There are many use cases from piping website activity tracking, metrics, log aggregation and stream processing. For us, it's a communication layer utilized by our microservices. An event goes into the stream and any services that cares about that data will consume it. In other words, it's like an ultra-resilient, scalable, redis pub-sub with history that runs on the JVM. You can read more about the use cases here: https://kafka.apache.org/uses
edit: Sidenote, Kafka is often waaaaaay overkill - if you need messaging, use something simpler like Rabbit or NATS or Redis and only use Kafka if you know why you need it.
Something like Batch could be helpful in this situation. For example, let's say a dev makes a deploy that breaks only the FedEx delivery notification or the FedEx API breaks in a way your were not expecting. Once the issue is fixed on the dev side or FEDEX side you could use Batch to search for all FEDEX delivers that were handled improperly during the time frame of the issue. This way you are not randomly resending messages to all your delivery companies for an issue that was only related to one vendor.
> How does bookmarking work/How do I keep track of how far I've read while replaying from Batch?
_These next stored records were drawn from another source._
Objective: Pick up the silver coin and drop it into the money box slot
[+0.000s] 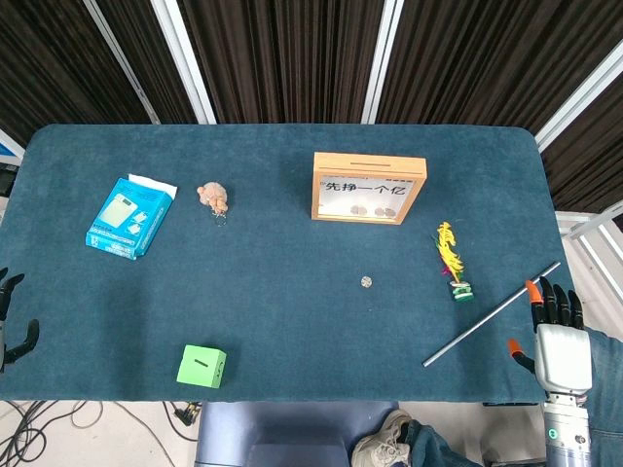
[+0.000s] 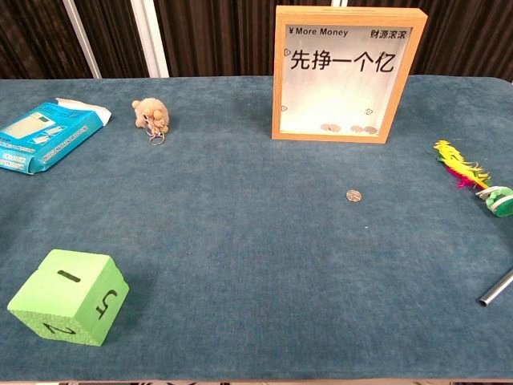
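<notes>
A small silver coin (image 1: 366,281) lies flat on the blue cloth in front of the money box; in the chest view the coin (image 2: 353,196) sits right of centre. The money box (image 1: 368,187) is a wooden frame with a clear front, upright, with a slot in its top edge and several coins inside; the chest view shows its front (image 2: 347,74). My right hand (image 1: 559,342) rests at the table's right front edge, fingers apart, holding nothing. My left hand (image 1: 12,319) shows only partly at the left edge, fingers apart and empty.
A metal rod (image 1: 492,313) lies diagonally beside the right hand. A feathered shuttlecock (image 1: 452,262) lies right of the coin. A green dice cube (image 1: 201,367) sits near the front, a blue box (image 1: 130,216) at left, a small plush keychain (image 1: 213,198) behind.
</notes>
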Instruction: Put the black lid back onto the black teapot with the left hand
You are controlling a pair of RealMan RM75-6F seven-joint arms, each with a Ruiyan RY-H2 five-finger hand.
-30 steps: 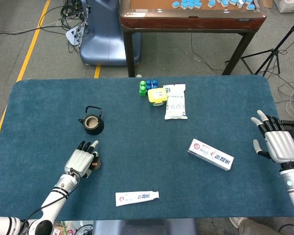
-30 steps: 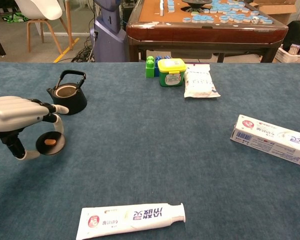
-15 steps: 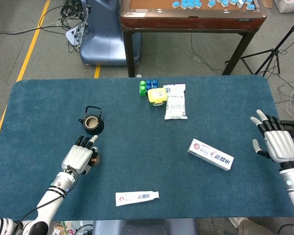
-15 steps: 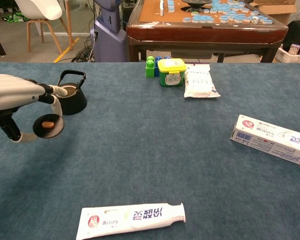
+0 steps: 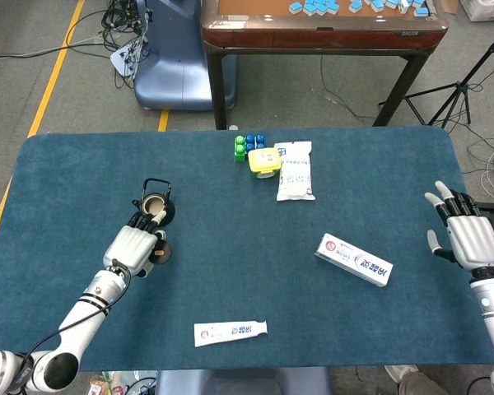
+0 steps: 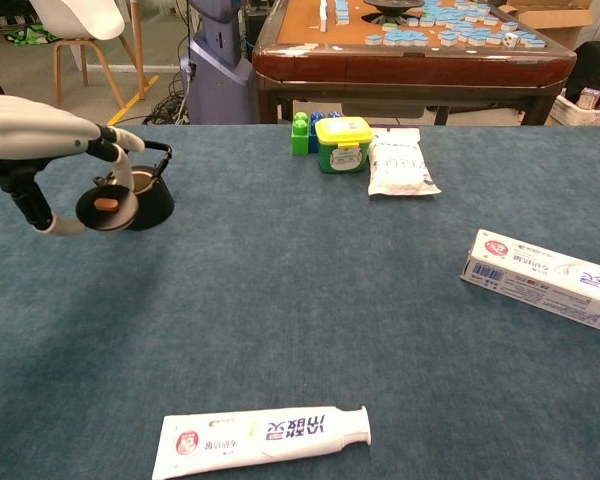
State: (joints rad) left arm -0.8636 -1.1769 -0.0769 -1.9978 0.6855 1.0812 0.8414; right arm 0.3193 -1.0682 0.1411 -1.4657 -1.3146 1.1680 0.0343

We do not have any bookmarking functionality built (yet) as we currently expect folks to just tweak their search query. Each one of the events has a new id attached to it that you can query and reference during search.
> Will you also index by date?
We do! Every event has a microsecond timestamp attached to it.
> It can take a long time to replay a lot of data; do you have any numbers on the read rates you support per topic?
We've done some initial replay throughput tests and have been able to reach ~10k/s outbound via HTTP - of course, this is all _highly_ dependent on where you're located. We expect that for folks who need super high throughput, we'll probably need to be closer to them - we fully expect to have to peer with some of our customers and optimize for throughput by doing gRPC and ... batching :)
So far, we've done most of our testing on inbound and we are currently able to sustain ~50k/s (with ~5KB event size). Our inbound is able to scale horizontally and so can go waaaaay beyond 50k/s if needed.
We have a ton of service instrumentation so we've got good visibility around throughput (and thus should know well in advance as to when we're starting to hit limits).
Will this work with Celery (python) configured with RabbitMQ as the broker?
Pretty cool idea though. Hope it pans out for you guys.
Will try to figure out a way to better communicate what we do.
Two-sentence pitches are much harder than two-minute pitches.
I'm curious how long it took you to build this initial product given the complexity.
YC has a bias for shipping quickly, but my gut instinct is that it would have taken you a while to build this initial version.
Did it only take a few months, or closer to 8-12+?
Yes and no :)
We've been exceptionally lucky to have several of our close friends help us out with building an MVP (also helps that our friends have serious experience!). There's a total of 6 of us - 3 people focusing on infra, frontend and Java connector bits, which allowed myself, Ustin and another dev to put 100% of our attention on backend services + arch.
That enabled us to knock this out in a few months. Without the assist, it would probably be closer to your estimate.
Something that may be of interest to some folks: we saved a significant amount of time by not having to run our own k8s - we use EKS, it's very nice. Also, MSK - not having to run/manage ZK clusters and kafka nodes is a (costly) privilege haha
Good luck building out the rest of the product!